Юля уже готовилась в университет и знала, что черные глаза определяются доминантным геном. Почему же так получилось, что она унаследовала мамины глаза цвета «ни рыба ни мясо»? Раньше бы подумали, что это из-за того, что мама доминирует дома: с тех пор, как они переехали из полусказочного Изобильного, папа сделался немножко… ну, пришибленным это слишком сильно сказано, но, в общем, что-то в эту сторону. Зато по мелькомбинату он ходил хозяином, у него теперь и должность так называлась: мастер. И тамошние бабы в рабочих халатах водили вокруг него настоящие хороводы, и папа среди них делался совсем не такой, как дома: одну приобнимет, другую приподнимет, в его черных глазах зажигался огонек, а уж тетки прямо таяли. И тем не менее во время демонстраций мама стоит хоть и далеко слева от Бородина, но все-таки на трибуне, а папа марширует в общей колонне. Да, мама депутат горсовета, главврач, ее возят на работу на «Волге», ее портрет висит среди окружающего Ленина портретного хоровода «Лучшие люди нашего города», но вот захочет народ отвести душу в сказке, и про кого он ее сочинит? Когда лягушка сбрасывает с себя лягушачью кожу, она превращается не в депутата горсовета и не в главврача, а в такую КРАСАВИЦУ, что ни в сказке сказать, ни пером описать. Да, еще и Премудрую, но с одной только премудростью будешь сидеть дома или висеть в немом портретном хоре, без красоты в сказку не попадешь. Однажды Юля, размечтавшись о чем-то, засиделась в темноте в родительской комнате, а мама, вернувшаяся с какого-то приема, не заметив ее, включила свет и,
подойдя к зеркалу на комоде, вдруг с ненавистью сказала своему отражению: «Уродина» — и — и ударила себя по лицу!

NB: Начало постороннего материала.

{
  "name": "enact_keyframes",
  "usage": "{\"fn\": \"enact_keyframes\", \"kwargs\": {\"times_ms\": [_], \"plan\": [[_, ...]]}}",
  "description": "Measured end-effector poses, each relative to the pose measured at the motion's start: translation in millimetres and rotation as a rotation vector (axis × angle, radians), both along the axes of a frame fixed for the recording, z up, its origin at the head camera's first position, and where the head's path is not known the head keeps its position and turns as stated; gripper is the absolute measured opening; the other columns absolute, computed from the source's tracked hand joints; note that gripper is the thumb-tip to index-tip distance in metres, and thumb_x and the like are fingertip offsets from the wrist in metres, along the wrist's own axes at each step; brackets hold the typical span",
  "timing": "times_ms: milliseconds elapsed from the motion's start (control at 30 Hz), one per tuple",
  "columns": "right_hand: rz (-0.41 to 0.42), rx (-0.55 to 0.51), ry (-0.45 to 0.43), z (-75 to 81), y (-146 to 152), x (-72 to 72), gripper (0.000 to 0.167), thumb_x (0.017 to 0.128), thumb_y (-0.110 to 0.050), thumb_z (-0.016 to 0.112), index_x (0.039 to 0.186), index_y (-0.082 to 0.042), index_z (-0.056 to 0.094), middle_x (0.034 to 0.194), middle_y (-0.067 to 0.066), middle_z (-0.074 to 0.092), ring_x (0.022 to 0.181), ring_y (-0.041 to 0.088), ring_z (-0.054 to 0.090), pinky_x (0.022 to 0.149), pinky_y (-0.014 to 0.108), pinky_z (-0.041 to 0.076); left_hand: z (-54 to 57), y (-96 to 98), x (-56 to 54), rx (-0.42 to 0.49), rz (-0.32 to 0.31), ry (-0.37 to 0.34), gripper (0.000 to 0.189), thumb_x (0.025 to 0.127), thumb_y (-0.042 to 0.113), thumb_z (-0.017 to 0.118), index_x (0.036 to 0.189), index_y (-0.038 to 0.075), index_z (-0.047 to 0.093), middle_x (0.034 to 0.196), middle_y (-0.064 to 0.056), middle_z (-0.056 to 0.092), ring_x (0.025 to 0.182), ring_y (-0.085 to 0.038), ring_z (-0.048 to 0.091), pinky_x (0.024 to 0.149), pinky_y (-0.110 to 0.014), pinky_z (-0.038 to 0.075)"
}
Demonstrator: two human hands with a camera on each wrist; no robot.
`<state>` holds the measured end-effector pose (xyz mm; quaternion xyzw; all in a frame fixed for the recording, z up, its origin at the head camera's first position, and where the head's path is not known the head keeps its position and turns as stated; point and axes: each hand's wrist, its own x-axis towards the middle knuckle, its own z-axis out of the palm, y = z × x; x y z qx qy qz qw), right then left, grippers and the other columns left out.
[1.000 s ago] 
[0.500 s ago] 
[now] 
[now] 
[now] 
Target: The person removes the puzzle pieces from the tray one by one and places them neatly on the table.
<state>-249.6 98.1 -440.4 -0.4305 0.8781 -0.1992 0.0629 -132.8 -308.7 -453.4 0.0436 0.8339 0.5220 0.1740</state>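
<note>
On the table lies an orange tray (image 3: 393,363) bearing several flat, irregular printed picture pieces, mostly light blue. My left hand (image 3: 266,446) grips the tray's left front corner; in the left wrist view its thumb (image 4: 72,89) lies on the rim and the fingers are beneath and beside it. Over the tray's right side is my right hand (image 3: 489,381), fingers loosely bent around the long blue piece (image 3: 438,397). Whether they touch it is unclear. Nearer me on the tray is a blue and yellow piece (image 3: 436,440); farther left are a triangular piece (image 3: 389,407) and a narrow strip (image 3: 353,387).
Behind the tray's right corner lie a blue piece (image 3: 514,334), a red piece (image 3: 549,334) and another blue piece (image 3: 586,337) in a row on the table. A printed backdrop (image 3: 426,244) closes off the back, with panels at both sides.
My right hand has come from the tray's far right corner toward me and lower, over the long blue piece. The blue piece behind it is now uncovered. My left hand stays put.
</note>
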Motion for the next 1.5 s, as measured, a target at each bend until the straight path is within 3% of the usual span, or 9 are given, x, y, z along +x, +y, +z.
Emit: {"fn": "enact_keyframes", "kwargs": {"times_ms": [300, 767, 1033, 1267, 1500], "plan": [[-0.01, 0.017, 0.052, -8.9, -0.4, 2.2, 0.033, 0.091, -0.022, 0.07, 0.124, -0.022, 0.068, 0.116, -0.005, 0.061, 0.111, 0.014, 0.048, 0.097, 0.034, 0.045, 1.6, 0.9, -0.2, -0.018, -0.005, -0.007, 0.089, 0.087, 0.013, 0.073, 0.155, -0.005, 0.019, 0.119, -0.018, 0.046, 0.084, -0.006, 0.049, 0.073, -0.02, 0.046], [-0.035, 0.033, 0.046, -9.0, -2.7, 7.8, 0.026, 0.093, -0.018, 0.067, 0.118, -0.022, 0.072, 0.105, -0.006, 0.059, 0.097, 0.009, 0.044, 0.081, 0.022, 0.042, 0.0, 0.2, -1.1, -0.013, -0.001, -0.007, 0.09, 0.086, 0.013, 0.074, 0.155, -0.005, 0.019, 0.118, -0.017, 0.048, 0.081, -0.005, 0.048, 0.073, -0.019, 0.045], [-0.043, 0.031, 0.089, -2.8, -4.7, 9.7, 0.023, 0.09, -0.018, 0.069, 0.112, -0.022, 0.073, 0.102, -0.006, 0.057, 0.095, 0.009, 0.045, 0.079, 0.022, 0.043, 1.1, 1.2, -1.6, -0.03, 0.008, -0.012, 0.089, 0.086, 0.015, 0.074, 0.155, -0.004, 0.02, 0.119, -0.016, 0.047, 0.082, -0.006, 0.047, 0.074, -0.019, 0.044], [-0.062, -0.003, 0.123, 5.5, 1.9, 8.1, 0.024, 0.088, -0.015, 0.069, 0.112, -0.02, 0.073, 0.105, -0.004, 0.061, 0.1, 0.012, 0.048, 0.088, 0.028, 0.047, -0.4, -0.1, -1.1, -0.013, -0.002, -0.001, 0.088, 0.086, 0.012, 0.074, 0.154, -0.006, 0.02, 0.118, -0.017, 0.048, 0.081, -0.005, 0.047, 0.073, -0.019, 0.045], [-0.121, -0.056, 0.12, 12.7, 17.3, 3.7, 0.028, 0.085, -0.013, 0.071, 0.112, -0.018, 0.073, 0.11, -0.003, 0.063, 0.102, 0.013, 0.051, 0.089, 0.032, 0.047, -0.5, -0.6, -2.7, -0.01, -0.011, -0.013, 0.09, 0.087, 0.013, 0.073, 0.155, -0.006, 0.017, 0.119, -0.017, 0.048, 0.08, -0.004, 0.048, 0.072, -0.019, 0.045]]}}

Иногда от всей этой безысходности Юлю охватывала такая тоска, что, казалось, вот прямо сейчас взяла бы и умерла, не будь гробы такими мерзкими. Но если бы даже ее положили на ложе из цветов и все вокруг рыдали и раскаивались, что были к ней так черствы, — что бы это изменило? Все равно бы никто не стал изумляться ее мраморной красоте: нет таких декораций, которые бы делали некрасивых красивыми. Такие декорации она находила разве что в книгах. Дома у них книгами, как и всем прочим, заведовала мама, и книг было довольно много, а главных авторов целые собрания сочинений: Горький, Фадеев, Георгий Марков… И неизвестно откуда залетевший Шоротчондро Чоттопаддхай «Шриканто».
Были там и книжки про любовь — любовь в них проверялась трудом: если влюбленные начинали от этого лучше работать, значит, это была правильная любовь, а если противопоставляли себя коллективу, то мещанская. И больше всех на мещанскую любовь были падки красавицы и красавцы, им доверять не следовало. В библиотеке же водились книги и ни к чему особенно не звавшие, и понемногу она начала любить скучные книги: приходится себя подгонять, как за уроками, но в отличие от уроков через некоторое время опять тянет. Так она одолела «Войну и мир»,
«Анну Каренину», «Идиота», «Братьев Карамазовых»…
Нет, Достоевский захватывал, после «Идиота» она вообще не могла усидеть дома, принялась лихорадочно, будто в клетеке, ходить взад-вперед по пятачку над Убаганом, но время от времени достоевские герои вдруг пускались в длиннейшие разговоры, в которых было не понять ни слова: «буди, буди!», «то Рим!»… При чем тут Рим, если разговор идет про Христа? Вот Шекспира она бы глотала не отрываясь, если бы там не разговаривали стихами, ведь так же не бывает.